1944‘de Muzaffer Sarısözen ve ekibi tarafından kaydedilen Süleyman Çelik‘i dinlediğimde anlamakta güçlük çektiğim bir çalım biçimi ile karşılaştım. Böyle bir hakimiyet ve seriliği daha önce hiç duymamıştım. Onun ötesinde tavır öyle ilginçti ki, dinledikten sonra üç gün evden çıkmadım; üzerime anlıyamadığım bir ruh hali çöktü. Bir an bin yılı hatırlamış gibi oldum. O dönem Konservatuvarda Klasik Gitar Öğretmenliği okuyordum ve günde enaz iki-üç saat Klasik Gitar çalışmam gerekiyordu. Ama ben söz konusu o Tembur icrasını duyunca o ana kadar kurmaya çalıştığım müzik binası birdenbire çöküvermişti.

Derlemelerde yer alan 5/8‘lik sihirli eseri çalmaya çalışsam da bir türlü başaramıyor ve oradaki tavrı bir türlü yakalayamıyordum. Dinlediğimde yanında başka bir kişinin vurmalı çalgıyla bu sesleri çıkardığını düşündüm. Tek kişinin hızla nasıl aynı anda hem tonu, hem de bu sesi çıkarabildiğini anlıyamıyordum. Neyse sonuçta çalan kişinin yanında ikinci bir kişinin olmadığını anladım. Şarkıyı çok seri, inanılmaz bir hızla icra eden Süleyman Çelik, belli bir ritim kalıbı içinde sazın gövdesine vuruyormuş.
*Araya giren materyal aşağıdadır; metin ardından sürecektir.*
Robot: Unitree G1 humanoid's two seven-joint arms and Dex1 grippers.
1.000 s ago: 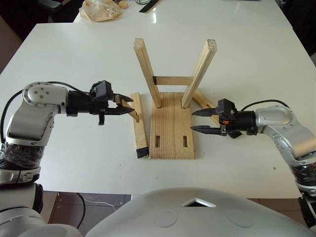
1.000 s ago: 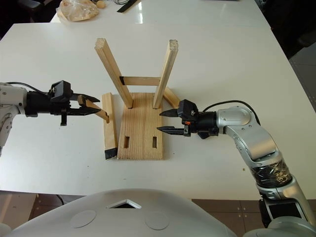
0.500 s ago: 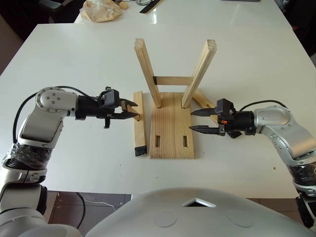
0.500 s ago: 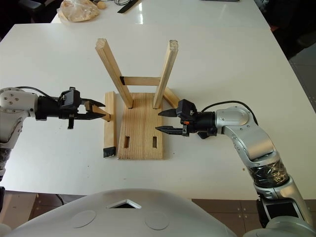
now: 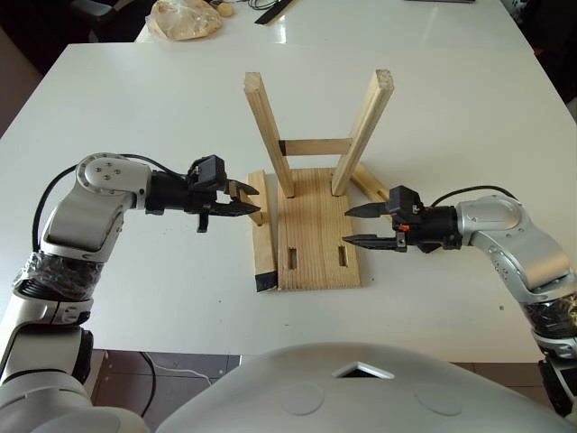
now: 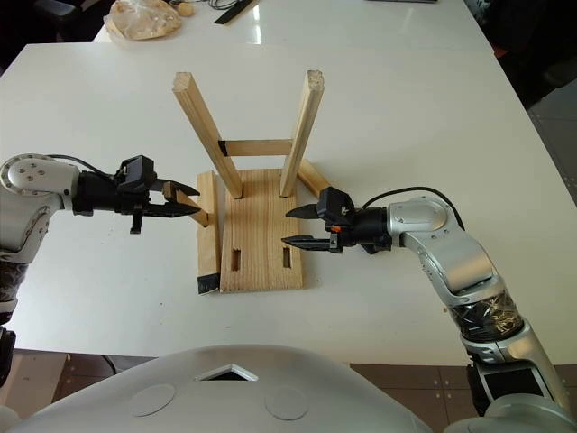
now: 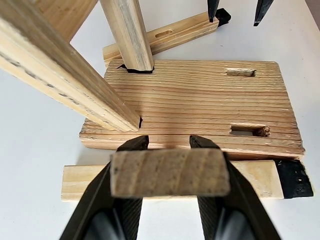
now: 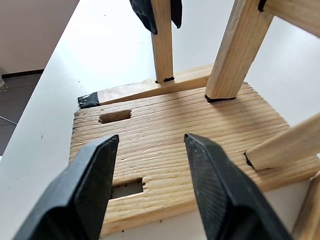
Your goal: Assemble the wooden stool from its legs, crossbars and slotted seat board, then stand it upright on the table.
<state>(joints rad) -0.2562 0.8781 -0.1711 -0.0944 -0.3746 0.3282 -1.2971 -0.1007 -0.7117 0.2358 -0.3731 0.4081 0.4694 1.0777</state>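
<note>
The seat board (image 5: pixel 315 225) lay flat on the white table (image 5: pixel 135 108). Its long side ran from near the robot to away from it. Two legs stood in the far slots. The left leg (image 5: pixel 269 135) leaned out to the left and the right leg (image 5: pixel 364 133) leaned out to the right, with their tops pointing up. A fitted crossbar (image 5: pixel 315 146) ran sideways between them, partway up. The two near slots (image 5: pixel 293 259) were open holes.

A loose leg (image 5: pixel 262 236) lay flat just beside the board's left edge, running along it, with its black end toward the robot. A second loose leg (image 5: pixel 370 187) lay slanted by the board's far right corner, partly hidden behind the standing right leg.

The left gripper (image 5: pixel 251 200) was over the loose leg on the left. Its two fingers (image 7: pixel 132 145) were pinched on a short crossbar (image 7: pixel 170 172). The far end of that crossbar touched the top of the loose leg.

The right gripper (image 5: pixel 347 226) hung just above the right side of the board with its fingers (image 8: pixel 92 185) spread wide and nothing between them. It pointed across at the left gripper. The standing legs rose just past both grippers.

Far back, beyond the table's edge, sat a lumpy bag (image 5: pixel 185 18).
</note>
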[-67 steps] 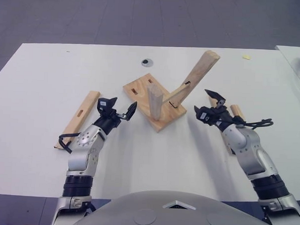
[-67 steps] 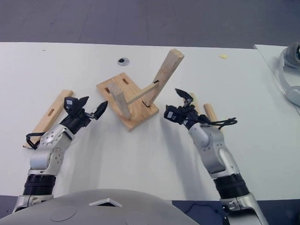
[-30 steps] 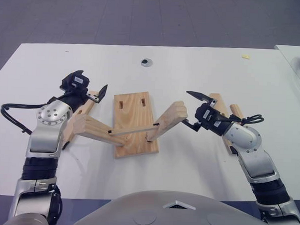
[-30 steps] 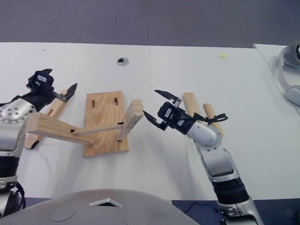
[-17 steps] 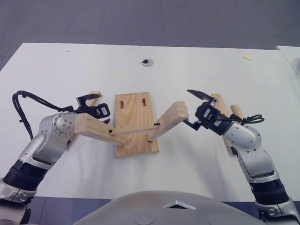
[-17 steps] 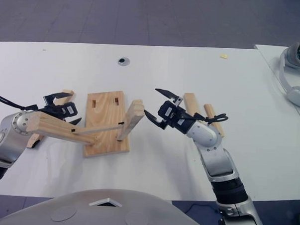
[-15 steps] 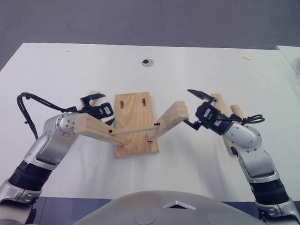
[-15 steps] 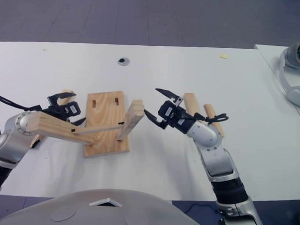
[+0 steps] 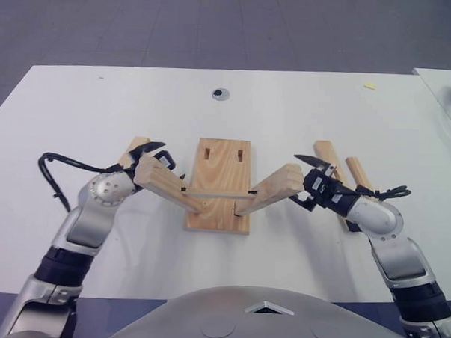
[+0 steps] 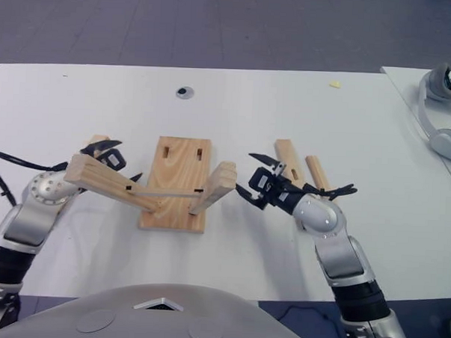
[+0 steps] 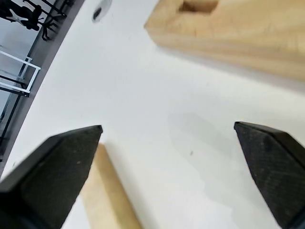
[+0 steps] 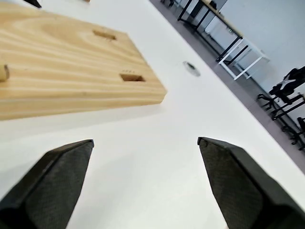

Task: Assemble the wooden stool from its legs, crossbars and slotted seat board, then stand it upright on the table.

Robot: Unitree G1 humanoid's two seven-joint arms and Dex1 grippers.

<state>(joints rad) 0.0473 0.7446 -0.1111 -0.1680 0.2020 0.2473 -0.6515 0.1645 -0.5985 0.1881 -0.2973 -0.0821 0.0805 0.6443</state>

Kayıtlar geldiğinden beri gözüme hiç uyku girmiyordu. İkinci günün sabahı tekrar elime aldım temburu, onlarca kere dinleyip çalmaya çalıştım. Dilimle taklit edip çeşitli tavır ve tekniklerle çözmeye çalışıyordum ama nafile. Ertesi gün doktora gittim kolumu sargıya aldı. Uzun bir zaman bu kayıtlardan uzak durmaya çalıştım.

Bu arada duyduğum o yeni alemin sesi hiç peşimi bırakmıyordu ve habire kafamda dönüp duruyordu. Bu ruh haliyle Miraz beyitlerini yazdım ve besteledim. Mirazın 4. bölümünde bu kayıtlardan duyduğum eserleri çalmaya çalıştım. Lakin ordaki çalma biçimim, gerçek tavrı tamamen karşılamıyordu ama ne yapalım o zaman ancak bu kadarı elimden geliyordu.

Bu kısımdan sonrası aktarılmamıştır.